Upon the reading of the second ballot the confusion deepened. The name of Crutchfield went down, and Burr and Webb ran hotly neck to neck. Then the Crutchfield party, which had held bravely together, began to go over, and, as each change was made, a shout went up from the successful force. Hall and Galt had established themselves on opposite sides of the stage and were working with drawn breath. Galt, with a cigar in his mouth and a fan in his hand, was the only cool man in the house. He had caught the wave of popular enthusiasm before it had had time to break, and he was giving it no ground upon which to settle. Tom Bassett in the centre aisle was cheering on his workers. He was superb, but the Webb men were not behind him; it was still neck to neck. Then, at last, with the third ballot, Burr led off, and the voting was over.
There was a call upon the name of the successful candidate, but before he stood up the Honourable Cumberland Crutchfield rose to eulogise the wisdom of the convention in nominating the man he had tried to defeat. The Cæsar of Democracy was beaming, despite his disappointment—a persistent beam of the flesh.
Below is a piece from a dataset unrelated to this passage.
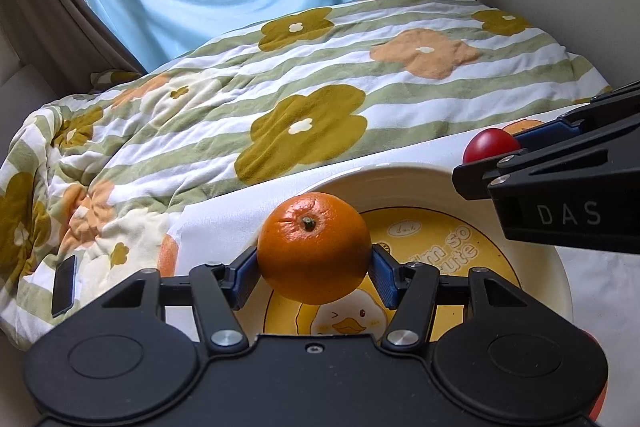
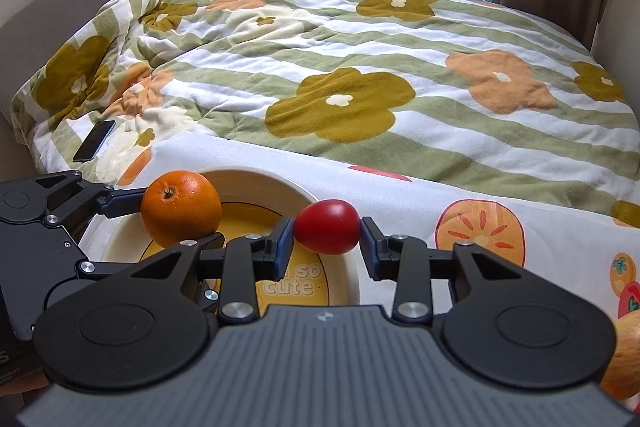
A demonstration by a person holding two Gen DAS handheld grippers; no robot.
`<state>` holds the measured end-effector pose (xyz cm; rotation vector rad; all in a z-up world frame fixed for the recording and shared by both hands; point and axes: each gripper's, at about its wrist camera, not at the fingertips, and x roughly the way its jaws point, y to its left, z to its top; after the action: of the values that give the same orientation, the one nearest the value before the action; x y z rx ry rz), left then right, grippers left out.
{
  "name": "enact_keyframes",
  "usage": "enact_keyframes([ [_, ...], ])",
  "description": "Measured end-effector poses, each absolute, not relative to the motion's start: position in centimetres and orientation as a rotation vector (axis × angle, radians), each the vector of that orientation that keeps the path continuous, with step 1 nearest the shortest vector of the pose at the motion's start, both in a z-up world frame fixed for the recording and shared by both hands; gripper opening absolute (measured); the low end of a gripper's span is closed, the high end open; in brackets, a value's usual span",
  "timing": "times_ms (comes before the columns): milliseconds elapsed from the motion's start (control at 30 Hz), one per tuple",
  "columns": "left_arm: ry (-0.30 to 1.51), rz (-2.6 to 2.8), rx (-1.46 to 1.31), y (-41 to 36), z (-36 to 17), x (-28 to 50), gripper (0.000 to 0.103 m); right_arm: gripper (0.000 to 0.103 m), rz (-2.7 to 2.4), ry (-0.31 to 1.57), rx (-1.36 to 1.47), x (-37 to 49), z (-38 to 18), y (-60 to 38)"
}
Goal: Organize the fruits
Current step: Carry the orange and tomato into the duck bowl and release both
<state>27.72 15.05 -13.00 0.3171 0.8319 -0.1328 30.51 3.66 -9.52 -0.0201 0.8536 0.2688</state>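
1. In the left wrist view, the left claw [image 1: 314,273] was closed on an orange [image 1: 314,247], one blue pad [image 1: 245,277] against each side at its widest part, stem end tilted up toward the camera. The orange hung over the near left rim of a cream plate [image 1: 400,183] with a yellow duck print, clear of the plate floor as far as could be judged.

2. At the right edge of this view the right claw [image 1: 516,147] came in side-on, with a small red fruit [image 1: 490,144] at its tip past the plate's far right rim. Its hold could not be read from here.

3. In the right wrist view, the right claw [image 2: 326,241] stood fairly wide, and the red fruit [image 2: 327,226] sat between its pads above the plate's right rim [image 2: 352,267]. The left pad [image 2: 285,241] touched it; the right one looked barely in contact, if at all.

4. This view alone showed the white cloth [image 2: 400,203] printed with fruit slices spread at the bed's near edge, a phone [image 2: 94,141] on the quilt [image 2: 340,39] toward the bed's left edge, and another orange-coloured fruit [image 2: 624,359] at the near right corner.

5. The orange looked firm and fairly heavy, its pebbled skin giving good purchase, so a hold across the middle suited it. The red fruit appeared smooth, light and likely soft, probably prone to slipping or bruising, and would want gentle, centred pressure.
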Motion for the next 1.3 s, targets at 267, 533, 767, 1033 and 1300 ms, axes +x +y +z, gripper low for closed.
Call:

"Gentlemen, you have made your decision, and it is for me to bow to its wisdom. In the Honourable Nick Burr your choice has fallen upon the man who will most incite to ardour each individual voter. His record is a glorious one,"—for an instant he wavered; then his imagination took a blinded leap. "He was born a Democrat, he lives a Democrat, he will die a Democrat. In the life of his revered and lamented father, the late Alexander P. Burr, he has a shining example of unshaken conviction and unswerving loyalty to principle. Gentlemen, you have chosen well, and I pledge myself to uphold your nominee and to be the foremost bearer of your banner when it waves in next November from the line of Tennessee to the Atlantic Ocean."
He sat down amid ecstatic cheers and Nicholas Burr came forward.
His face was grave, but there was the light of enthusiasm in his eyes and his head was uplifted.
"There's a man who has capitalised his conscience," sneered a Webb follower with a smile.
Across the hall Ben Galt was lighting a cigar, the tattered remains of his fan at his feet. "There's a statesman that came a century too late," he remarked to Tom Bassett. "He's a leader, pure and simple, but he's out of place in an age when every man's his own patriot."
III
The successful man was returning to Kingsborough. He had spent the week in Richmond, where he had lived for the past ten years, and he was now going back to receive the congratulations of the judge—as he would have gone twice the distance.